A more useful approach for clinical application is classification based on educational potential or symptom severity. For educational purposes, the mildly impaired group (educable MR) constitutes about 85% of all people with CI, and the group with moderate levels of CI (trainable MR) accounts for about 10% of the intellectually disabled population (American Psychiatric Association, 2000; Katz and Lazcano-Ponce, 2008; Walker and Johnson, 2006) (Table 19-1). Although nurses may be familiar with the approximate range of IQ for classifying severity, they should refrain from using numbers as the criterion for assessing or evaluating the child’s abilities because numbers are of little value in counseling parents or training these children.

TABLE 19-1

Classification of Cognitive Impairment

LEVEL (IQ)*	PRESCHOOL (BIRTH–5 YEARS)—MATURATION AND DEVELOPMENT	SCHOOL AGE (6–21 YEARS)—TRAINING AND EDUCATION	ADULT (≥21 YEARS)—SOCIAL AND VOCATIONAL ADEQUACY
Mild—50–55 to ≈70–75	Often not noticed as delayed by casual observer but is slower to walk, feed self, and talk than most children; follows same sequence in development as normal children	Can acquire practical skills and useful reading and arithmetic to a third- to sixth-grade level with special education; can be guided toward social conformity; achieves mental age of 8–12 years	Can usually achieve social and vocational skills adequate to self-maintenance; may need occasional guidance and support when under unusual social or economic stress; can adjust to marriage but not childrearing
Moderate—35–40 to 50–55	Noticeable delays in motor development, especially in speech; responds to training in various self-help activities	Can learn simple communication, elementary health and safety habits, and simple manual skills; does not progress in functional reading or arithmetic; achieves mental age of 3–7 years	Can perform simple tasks under sheltered conditions; participates in simple recreation; travels alone in familiar places; usually incapable of self-maintenance
Severe—20–25 to 35–40	Marked delay in motor development; little or no communication skills; may respond to training in elementary self-care (e.g., self-feeding)	Usually walks, barring specific disability; has some understanding of speech and some response; can profit from systematic habit training; achieves mental age of toddler	Can conform to daily routines and repetitive activities; needs continuing direction and supervision in protective environment
Profound—below 20–25	Gross delay; minimum capacity for functioning in sensorimotor areas; needs total care	Obvious delays in all areas of development; shows basic emotional responses; may respond to skillful training in use of legs, hands, and jaws; needs close supervision; achieves mental age of young infant	May walk; needs complete custodial care; has primitive speech; usually benefits from regular physical activity

IQ, intelligence quotient.

^*Data from American Psychiatric Association: Diagnostic and statistical manual of mental disorders, ed 4 (text rev) (DSM-IV TR), Washington, DC, 2000, Author; and Rittey CD: Learning difficulties: what the neurologist needs to know, J Neurol Neurosurg Psychiatry 74(suppl 1):30–36, 2005.

Etiology

The causes of severe CI are primarily genetic, biochemical, and infectious. Although the etiology is unknown in the majority of cases, familial, social, environmental, and organic causes may predominate. Among individuals with CI, a sizable proportion of the cases are linked to Down syndrome, fragile X syndrome, or fetal alcohol syndrome. General categories of events that may lead to CI include (Katz and Lazcano-Ponce, 2008; Walker and Johnson, 2006):

• Infection and intoxication, such as congenital rubella, syphilis, maternal drug consumption (e.g., fetal alcohol syndrome), chronic lead ingestion, or kernicterus

• Trauma or physical agent (i.e., injury to the brain experienced during the prenatal, perinatal, or postnatal period)

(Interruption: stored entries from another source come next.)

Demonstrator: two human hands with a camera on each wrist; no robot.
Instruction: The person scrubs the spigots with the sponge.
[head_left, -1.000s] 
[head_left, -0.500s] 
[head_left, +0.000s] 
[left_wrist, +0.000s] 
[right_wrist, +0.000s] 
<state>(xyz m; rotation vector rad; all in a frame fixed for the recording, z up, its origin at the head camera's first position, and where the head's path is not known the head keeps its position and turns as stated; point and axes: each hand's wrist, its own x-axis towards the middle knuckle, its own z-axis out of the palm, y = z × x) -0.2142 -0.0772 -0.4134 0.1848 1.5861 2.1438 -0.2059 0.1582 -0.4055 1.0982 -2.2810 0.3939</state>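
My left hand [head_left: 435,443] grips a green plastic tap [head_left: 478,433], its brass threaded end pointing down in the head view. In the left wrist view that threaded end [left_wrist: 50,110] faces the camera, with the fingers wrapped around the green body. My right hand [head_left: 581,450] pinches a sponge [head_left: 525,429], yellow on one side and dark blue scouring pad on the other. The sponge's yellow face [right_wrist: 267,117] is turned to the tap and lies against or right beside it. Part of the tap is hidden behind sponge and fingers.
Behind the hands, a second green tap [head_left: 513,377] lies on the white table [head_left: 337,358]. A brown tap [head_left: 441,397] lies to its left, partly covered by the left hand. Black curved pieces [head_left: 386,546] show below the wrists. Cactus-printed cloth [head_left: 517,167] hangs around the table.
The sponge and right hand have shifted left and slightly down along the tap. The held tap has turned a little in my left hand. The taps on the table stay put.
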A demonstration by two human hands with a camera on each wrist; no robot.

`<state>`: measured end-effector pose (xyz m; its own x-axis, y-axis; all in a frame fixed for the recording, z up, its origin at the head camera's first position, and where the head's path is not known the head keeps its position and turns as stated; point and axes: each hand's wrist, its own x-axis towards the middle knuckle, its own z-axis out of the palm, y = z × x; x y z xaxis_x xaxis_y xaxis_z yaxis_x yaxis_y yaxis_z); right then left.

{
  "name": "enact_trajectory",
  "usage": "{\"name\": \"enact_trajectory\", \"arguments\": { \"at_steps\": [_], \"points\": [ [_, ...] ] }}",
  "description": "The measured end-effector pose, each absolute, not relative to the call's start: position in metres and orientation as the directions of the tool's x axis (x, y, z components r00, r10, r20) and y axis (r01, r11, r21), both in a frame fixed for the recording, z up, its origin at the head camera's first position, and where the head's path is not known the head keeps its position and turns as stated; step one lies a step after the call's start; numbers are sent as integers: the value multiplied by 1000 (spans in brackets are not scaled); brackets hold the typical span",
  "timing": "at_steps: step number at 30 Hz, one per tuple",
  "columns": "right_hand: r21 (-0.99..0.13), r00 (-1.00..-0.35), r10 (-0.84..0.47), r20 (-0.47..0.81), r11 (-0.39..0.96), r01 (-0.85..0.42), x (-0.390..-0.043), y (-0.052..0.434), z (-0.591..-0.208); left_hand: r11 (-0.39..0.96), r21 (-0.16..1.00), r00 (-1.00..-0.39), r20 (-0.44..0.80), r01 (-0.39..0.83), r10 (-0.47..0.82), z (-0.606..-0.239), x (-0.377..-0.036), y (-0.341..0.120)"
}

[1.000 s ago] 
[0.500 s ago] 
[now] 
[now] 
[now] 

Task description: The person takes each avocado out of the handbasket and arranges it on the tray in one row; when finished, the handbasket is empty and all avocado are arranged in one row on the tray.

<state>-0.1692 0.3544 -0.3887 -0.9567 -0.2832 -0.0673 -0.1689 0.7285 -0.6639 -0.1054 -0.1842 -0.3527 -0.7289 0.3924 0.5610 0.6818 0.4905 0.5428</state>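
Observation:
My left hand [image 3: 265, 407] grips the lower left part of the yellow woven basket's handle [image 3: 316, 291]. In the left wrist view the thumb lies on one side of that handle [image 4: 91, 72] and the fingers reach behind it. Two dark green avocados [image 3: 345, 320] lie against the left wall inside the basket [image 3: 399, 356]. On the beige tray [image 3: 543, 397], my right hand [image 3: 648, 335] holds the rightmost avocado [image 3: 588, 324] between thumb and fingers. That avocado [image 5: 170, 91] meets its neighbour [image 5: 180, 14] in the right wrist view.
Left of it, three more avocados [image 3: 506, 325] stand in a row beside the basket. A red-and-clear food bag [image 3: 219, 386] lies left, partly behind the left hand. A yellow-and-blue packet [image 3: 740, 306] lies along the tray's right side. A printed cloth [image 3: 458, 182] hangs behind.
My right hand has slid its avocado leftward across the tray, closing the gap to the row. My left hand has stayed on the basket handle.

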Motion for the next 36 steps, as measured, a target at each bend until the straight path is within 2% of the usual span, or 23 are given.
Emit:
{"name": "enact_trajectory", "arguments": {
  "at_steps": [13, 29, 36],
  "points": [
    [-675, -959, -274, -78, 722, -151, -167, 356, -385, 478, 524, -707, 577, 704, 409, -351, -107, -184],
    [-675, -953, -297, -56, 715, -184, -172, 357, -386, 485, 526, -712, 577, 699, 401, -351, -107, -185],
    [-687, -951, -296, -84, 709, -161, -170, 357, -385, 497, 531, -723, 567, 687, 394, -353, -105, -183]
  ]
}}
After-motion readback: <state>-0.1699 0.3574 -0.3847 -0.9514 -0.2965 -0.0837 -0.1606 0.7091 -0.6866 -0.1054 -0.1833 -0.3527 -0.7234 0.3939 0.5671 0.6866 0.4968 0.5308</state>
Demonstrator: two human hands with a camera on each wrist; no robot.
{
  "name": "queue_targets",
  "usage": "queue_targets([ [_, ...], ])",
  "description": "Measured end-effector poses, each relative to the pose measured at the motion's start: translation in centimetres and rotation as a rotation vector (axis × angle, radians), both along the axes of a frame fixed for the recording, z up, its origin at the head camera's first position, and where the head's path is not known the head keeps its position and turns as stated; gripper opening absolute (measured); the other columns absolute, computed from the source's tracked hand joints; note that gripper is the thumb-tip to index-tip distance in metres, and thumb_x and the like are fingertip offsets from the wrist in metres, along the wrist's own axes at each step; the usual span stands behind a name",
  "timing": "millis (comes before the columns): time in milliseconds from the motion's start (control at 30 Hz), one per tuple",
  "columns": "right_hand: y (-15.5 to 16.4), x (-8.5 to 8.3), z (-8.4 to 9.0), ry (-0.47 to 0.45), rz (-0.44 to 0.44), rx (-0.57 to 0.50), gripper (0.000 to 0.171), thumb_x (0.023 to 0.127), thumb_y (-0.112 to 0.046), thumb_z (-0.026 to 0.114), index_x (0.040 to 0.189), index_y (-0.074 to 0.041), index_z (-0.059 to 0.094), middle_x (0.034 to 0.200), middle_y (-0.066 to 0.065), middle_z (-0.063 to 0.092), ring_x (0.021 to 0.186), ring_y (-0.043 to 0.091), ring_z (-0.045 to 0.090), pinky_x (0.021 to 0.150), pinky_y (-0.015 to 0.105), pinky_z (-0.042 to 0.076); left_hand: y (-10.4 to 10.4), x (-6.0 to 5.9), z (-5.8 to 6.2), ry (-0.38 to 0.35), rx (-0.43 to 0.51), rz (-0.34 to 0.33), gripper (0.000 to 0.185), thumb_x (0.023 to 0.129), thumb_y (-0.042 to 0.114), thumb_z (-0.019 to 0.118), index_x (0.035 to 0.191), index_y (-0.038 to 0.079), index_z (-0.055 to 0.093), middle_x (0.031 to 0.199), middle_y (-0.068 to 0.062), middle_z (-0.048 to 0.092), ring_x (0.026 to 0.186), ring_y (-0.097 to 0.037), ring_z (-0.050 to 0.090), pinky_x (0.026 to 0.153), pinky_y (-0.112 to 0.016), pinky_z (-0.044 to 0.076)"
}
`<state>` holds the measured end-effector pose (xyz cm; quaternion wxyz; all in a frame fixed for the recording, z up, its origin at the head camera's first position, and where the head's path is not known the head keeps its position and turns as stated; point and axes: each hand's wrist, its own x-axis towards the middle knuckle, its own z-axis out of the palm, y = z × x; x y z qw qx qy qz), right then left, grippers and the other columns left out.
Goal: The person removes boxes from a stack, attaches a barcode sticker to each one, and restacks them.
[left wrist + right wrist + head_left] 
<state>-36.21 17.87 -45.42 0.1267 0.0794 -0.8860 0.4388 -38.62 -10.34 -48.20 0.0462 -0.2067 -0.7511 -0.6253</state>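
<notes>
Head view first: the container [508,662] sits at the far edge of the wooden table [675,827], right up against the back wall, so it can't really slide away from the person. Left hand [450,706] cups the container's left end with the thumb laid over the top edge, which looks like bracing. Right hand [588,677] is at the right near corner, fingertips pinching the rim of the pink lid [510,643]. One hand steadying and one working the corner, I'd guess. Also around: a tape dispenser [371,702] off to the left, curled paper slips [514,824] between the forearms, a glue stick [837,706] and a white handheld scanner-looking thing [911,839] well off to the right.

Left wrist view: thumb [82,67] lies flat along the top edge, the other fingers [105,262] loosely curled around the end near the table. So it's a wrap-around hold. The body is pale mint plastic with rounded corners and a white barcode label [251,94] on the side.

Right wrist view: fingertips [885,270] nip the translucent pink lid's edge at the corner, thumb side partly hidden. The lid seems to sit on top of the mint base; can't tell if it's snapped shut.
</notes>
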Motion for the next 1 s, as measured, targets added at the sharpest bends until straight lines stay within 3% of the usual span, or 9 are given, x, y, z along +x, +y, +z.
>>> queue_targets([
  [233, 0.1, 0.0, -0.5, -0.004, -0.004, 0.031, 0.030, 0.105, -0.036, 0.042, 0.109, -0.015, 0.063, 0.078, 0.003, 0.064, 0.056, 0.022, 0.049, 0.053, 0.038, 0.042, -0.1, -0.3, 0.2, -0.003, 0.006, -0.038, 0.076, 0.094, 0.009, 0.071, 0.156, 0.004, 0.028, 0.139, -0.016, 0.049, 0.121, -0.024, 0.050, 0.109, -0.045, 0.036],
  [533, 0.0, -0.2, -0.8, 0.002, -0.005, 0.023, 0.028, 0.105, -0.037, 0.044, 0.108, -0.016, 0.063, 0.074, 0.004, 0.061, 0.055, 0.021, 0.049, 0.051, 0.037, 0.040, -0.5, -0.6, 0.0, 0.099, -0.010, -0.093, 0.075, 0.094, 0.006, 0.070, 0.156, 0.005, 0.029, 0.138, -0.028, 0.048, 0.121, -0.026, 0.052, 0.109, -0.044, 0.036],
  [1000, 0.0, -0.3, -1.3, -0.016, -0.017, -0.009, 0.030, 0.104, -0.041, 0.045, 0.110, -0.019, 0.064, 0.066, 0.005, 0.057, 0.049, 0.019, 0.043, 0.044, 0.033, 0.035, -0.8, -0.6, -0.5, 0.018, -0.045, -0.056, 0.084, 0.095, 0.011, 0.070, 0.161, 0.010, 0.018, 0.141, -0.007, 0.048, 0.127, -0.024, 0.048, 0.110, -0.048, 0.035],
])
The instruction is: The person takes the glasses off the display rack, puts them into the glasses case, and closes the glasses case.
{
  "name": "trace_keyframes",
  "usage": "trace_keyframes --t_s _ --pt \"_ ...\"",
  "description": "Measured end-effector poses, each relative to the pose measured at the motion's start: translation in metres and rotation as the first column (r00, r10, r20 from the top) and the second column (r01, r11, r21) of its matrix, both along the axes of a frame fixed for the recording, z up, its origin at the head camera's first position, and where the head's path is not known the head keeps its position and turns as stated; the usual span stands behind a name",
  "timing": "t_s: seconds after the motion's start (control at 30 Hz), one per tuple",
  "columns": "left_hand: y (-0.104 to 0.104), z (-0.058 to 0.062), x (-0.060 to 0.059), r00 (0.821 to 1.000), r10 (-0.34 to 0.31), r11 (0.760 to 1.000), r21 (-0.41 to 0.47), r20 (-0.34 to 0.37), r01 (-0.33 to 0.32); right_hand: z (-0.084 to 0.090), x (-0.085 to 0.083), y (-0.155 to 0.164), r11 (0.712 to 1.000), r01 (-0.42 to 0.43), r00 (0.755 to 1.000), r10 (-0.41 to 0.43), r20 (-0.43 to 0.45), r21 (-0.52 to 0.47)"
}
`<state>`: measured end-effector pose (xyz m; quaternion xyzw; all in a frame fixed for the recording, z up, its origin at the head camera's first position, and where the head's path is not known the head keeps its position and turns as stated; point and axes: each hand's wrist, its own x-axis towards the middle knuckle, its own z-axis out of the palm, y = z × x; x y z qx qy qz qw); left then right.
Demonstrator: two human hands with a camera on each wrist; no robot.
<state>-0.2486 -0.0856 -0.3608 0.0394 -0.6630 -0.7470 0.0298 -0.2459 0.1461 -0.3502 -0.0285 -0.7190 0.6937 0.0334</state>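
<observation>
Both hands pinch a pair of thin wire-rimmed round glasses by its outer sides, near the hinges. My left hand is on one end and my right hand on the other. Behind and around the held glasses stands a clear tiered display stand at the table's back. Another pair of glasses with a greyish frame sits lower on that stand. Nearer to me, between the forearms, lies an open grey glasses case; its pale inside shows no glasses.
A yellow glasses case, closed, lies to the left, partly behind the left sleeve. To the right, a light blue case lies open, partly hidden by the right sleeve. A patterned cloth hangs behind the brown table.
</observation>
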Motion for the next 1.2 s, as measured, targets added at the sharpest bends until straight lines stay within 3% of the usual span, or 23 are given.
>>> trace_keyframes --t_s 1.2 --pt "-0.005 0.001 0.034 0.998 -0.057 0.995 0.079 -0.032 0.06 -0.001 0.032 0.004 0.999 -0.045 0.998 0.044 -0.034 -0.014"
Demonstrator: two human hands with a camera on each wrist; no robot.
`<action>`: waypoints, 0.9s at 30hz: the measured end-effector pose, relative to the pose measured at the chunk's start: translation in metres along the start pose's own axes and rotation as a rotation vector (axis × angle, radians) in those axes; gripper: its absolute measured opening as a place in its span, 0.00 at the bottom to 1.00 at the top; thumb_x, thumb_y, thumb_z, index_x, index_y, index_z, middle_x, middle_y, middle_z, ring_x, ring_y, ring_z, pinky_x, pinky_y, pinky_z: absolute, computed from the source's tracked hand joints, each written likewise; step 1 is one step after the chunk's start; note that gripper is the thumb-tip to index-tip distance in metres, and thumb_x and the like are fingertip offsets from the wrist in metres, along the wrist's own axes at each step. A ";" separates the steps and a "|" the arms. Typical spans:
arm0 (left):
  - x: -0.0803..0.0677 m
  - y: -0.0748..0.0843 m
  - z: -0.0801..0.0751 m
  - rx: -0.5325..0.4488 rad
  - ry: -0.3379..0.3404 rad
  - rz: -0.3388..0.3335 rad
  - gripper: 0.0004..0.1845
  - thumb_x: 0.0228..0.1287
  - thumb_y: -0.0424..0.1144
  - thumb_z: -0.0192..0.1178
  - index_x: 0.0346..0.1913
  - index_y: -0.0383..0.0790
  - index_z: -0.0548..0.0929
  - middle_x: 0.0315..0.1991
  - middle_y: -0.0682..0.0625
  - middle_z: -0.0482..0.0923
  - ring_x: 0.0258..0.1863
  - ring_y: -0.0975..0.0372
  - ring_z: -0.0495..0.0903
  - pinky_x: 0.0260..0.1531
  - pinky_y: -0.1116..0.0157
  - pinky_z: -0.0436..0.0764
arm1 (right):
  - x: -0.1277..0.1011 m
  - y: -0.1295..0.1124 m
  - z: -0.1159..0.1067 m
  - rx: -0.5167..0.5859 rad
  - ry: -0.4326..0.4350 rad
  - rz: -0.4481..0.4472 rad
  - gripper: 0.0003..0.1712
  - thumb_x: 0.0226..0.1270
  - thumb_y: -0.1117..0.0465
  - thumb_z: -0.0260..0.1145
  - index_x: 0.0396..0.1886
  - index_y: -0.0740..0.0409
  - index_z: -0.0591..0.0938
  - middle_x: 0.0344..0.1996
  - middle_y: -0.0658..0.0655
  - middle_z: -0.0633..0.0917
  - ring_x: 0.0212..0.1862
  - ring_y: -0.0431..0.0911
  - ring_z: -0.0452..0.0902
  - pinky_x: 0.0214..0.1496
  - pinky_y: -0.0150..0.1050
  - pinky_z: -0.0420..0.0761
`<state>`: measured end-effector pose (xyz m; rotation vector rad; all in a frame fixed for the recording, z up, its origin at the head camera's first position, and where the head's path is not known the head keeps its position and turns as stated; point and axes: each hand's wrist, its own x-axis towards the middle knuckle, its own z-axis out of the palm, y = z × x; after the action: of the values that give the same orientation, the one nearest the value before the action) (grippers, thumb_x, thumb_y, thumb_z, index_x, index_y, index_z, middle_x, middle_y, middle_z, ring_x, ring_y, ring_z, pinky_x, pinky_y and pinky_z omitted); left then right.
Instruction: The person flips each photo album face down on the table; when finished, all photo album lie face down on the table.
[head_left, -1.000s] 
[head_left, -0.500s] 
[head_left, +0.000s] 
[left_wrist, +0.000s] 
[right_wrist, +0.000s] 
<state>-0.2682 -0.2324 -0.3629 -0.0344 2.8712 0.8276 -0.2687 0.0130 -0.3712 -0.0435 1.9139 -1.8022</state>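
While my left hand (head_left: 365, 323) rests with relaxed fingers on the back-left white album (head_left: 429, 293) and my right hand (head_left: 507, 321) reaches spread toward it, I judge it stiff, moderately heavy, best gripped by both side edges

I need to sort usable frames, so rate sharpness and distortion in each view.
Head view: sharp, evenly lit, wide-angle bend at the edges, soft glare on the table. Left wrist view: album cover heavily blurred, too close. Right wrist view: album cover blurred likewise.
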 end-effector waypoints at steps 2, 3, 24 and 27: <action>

• Inadequate nutrition and metabolic disorders, such as phenylketonuria or congenital hypothyroidism

• Gross postnatal brain disease, such as neurofibromatosis and tuberous sclerosis

• Unknown prenatal influence, including cerebral and cranial malformations, such as microcephaly and hydrocephalus

• Chromosomal abnormalities resulting from radiation; viruses; chemicals; parental age; and genetic mutations, such as Down syndrome and fragile X syndrome

• Gestational disorders, including prematurity, low birth weight, and postmaturity

• Psychiatric disorders that have their onset during the child’s developmental period up to age 18 years, such as autism spectrum disorders (ASDs)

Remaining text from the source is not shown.